> Work to be completed:
Below is a listing; repeat exactly the lines from the one containing "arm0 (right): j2" to the one containing "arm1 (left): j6", both included.

> Dataset extract:
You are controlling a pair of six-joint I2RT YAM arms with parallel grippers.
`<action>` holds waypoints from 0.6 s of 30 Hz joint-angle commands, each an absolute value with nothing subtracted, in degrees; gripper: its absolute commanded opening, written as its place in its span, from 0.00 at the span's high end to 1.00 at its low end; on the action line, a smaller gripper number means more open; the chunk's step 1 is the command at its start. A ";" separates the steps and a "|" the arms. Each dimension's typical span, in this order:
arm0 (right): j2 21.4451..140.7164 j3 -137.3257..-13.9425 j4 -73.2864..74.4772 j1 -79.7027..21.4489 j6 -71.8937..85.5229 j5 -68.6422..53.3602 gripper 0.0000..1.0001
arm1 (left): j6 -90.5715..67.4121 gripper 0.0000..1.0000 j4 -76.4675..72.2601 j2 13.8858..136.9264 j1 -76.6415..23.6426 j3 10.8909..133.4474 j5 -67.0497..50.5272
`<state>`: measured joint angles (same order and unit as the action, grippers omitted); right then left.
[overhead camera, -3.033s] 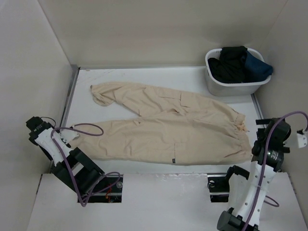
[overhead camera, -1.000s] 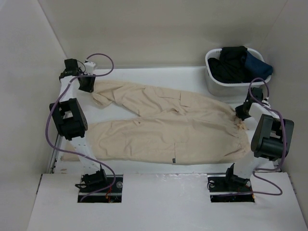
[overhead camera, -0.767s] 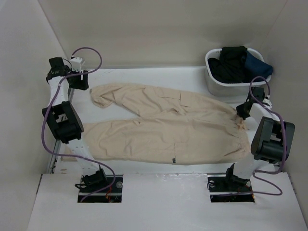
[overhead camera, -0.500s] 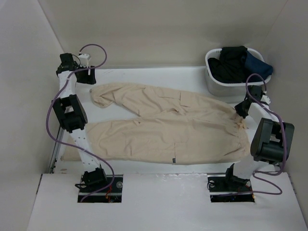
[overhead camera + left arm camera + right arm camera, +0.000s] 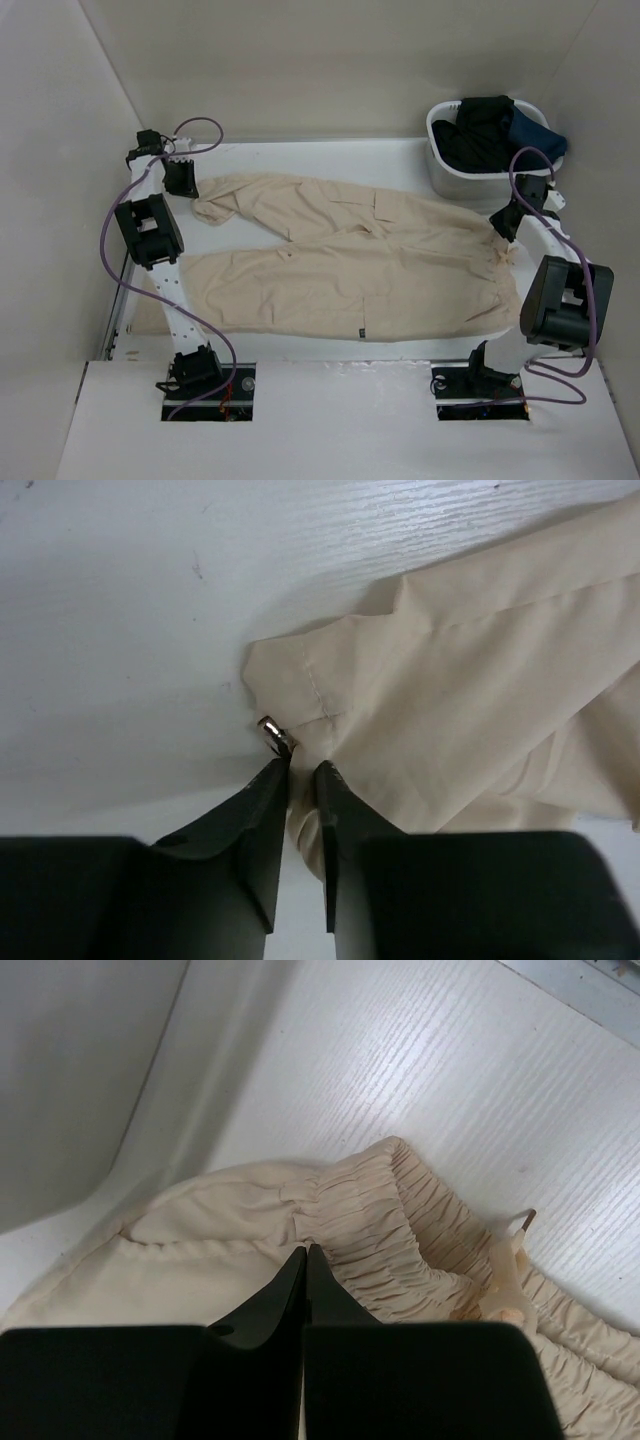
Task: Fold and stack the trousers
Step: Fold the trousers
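Note:
The beige trousers (image 5: 350, 270) lie spread flat on the white table, waistband to the right and both legs running left. My left gripper (image 5: 183, 186) is at the far leg's cuff. In the left wrist view it (image 5: 301, 770) is shut on a fold of that cuff (image 5: 330, 690), next to a small metal tip (image 5: 271, 730). My right gripper (image 5: 507, 228) sits at the far corner of the waistband. In the right wrist view it (image 5: 305, 1251) is shut, its tips pinched into the gathered waistband (image 5: 400, 1220).
A white basket (image 5: 490, 182) holding dark garments (image 5: 490, 128) stands at the back right, close to the right arm. A drawstring end (image 5: 508, 1278) lies by the waistband. Walls enclose the table on the left, back and right.
My left gripper swung around the far-left corner, came down on the far leg's cuff and closed on it. My right gripper stayed shut at the waistband and shifted slightly away.

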<state>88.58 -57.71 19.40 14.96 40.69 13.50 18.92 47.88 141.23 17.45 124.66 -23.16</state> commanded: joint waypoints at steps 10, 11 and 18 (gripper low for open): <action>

> Output below:
arm0 (right): j2 21.4451..140.7164 j3 -137.3257..-13.9425 j4 -73.2864..74.4772 j1 -79.7027..21.4489 j6 -71.8937..85.5229 j5 -68.6422..53.3602 gripper 0.0000..1.0001
arm1 (left): j6 -90.5715..67.4121 gripper 0.0000..1.0000 j4 -76.4675..72.2601 j2 13.8858..136.9264 j1 -76.6415..23.6426 j3 10.8909..133.4474 j5 -67.0497..50.5272

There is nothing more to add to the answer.